*Brief:*
Lines that include "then" make up the answer; copy all of them from the data below.

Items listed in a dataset

▼

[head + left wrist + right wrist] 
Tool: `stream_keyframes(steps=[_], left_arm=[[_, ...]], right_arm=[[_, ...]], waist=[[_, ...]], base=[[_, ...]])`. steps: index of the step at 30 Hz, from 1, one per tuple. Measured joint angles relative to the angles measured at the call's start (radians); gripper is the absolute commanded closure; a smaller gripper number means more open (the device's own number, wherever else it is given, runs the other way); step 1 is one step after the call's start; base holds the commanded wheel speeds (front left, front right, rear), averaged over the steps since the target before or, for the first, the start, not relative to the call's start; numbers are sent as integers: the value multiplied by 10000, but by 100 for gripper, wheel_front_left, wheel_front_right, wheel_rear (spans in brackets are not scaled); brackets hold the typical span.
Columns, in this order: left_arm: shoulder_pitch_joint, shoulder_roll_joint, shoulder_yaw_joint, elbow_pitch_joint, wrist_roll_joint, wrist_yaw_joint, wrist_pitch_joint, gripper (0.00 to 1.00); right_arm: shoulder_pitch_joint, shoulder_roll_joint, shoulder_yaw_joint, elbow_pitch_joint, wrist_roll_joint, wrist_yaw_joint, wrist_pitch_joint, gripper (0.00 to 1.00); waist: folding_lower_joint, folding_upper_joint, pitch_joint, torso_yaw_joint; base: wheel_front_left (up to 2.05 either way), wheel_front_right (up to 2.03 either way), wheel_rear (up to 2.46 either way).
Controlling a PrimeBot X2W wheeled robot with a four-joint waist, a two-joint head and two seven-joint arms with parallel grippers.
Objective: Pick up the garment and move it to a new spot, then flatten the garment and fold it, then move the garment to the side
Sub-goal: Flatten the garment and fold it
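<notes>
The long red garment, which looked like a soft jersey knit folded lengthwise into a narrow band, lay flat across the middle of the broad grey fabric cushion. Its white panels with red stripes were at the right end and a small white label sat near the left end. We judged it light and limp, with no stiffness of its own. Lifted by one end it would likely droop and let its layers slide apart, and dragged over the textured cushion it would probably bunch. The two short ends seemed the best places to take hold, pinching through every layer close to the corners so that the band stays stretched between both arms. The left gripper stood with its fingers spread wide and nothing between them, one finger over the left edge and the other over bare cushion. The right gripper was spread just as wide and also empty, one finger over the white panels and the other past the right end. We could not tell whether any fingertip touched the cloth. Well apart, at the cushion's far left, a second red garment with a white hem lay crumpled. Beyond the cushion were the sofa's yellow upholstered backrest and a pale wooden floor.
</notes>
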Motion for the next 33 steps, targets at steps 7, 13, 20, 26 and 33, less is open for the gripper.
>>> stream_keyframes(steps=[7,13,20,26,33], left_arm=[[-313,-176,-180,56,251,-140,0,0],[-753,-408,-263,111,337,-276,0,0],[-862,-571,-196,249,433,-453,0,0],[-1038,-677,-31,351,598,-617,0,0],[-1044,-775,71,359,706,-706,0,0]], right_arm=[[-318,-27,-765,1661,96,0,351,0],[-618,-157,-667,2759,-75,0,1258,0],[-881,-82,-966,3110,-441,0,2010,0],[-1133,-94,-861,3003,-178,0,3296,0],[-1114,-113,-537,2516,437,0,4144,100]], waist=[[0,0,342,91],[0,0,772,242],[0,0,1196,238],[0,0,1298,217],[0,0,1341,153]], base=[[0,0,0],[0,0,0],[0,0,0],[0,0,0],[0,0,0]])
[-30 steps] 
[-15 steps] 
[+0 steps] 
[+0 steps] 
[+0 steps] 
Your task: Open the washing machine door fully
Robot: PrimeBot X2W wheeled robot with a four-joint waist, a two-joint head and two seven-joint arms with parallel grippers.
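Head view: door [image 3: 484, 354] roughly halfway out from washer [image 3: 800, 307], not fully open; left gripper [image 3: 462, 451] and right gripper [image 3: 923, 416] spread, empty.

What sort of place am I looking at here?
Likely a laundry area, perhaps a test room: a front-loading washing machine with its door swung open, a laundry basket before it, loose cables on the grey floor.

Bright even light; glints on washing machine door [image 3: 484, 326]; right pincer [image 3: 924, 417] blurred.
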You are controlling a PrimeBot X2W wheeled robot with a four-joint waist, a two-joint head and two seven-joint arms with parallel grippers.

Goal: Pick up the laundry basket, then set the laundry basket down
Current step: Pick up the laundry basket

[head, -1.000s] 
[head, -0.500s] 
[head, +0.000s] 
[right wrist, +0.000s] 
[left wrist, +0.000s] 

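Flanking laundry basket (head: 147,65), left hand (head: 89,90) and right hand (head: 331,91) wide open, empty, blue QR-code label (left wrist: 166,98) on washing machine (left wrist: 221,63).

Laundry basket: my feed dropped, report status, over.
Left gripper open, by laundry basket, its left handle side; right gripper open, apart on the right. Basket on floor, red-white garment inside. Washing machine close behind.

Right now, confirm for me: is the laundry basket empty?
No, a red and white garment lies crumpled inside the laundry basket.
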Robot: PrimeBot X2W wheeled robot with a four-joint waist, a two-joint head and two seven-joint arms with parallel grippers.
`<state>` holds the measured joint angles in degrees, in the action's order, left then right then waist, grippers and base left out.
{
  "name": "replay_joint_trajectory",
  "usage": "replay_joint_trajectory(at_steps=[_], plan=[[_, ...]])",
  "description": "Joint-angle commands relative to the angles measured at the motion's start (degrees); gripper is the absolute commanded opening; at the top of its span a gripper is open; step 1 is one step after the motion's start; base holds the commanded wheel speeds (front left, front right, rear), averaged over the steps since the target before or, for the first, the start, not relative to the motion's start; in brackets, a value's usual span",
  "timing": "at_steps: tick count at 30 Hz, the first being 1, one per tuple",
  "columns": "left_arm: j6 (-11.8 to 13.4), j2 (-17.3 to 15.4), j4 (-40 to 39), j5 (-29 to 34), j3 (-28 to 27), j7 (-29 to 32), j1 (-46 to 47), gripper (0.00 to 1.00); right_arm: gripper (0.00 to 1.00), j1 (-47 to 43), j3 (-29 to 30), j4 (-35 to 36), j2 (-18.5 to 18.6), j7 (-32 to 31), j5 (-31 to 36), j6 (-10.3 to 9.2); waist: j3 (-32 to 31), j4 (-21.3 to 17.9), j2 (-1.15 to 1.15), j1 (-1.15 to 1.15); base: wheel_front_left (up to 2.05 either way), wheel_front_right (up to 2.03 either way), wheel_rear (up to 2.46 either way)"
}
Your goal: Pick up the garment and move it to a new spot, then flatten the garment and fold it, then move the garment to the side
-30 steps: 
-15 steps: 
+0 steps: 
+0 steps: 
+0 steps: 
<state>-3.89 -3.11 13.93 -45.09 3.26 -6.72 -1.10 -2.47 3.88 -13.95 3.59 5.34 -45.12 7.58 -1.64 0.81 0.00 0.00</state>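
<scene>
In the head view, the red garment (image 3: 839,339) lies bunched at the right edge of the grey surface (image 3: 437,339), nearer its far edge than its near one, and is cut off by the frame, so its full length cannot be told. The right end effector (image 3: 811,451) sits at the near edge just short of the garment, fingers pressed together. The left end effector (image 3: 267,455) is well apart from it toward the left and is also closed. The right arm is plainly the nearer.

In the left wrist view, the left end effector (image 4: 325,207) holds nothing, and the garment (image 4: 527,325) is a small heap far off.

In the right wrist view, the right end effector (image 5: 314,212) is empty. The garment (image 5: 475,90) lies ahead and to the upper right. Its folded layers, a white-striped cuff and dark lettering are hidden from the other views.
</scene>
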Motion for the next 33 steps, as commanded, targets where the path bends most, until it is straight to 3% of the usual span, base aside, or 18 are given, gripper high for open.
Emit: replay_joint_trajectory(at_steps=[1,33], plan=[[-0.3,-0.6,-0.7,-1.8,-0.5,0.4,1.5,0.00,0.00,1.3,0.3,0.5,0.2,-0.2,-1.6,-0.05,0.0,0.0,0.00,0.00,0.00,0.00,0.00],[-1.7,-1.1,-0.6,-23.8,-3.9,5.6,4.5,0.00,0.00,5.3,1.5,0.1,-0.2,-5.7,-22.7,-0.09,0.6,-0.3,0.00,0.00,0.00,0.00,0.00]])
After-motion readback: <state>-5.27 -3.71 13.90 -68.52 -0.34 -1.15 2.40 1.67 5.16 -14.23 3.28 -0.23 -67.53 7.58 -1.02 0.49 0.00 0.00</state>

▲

*Response area:*
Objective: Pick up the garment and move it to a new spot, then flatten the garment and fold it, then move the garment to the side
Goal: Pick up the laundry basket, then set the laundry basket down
`<state>` holds the measured joint angles in degrees, in the action's order, left then right then waist, grippers and base left out.
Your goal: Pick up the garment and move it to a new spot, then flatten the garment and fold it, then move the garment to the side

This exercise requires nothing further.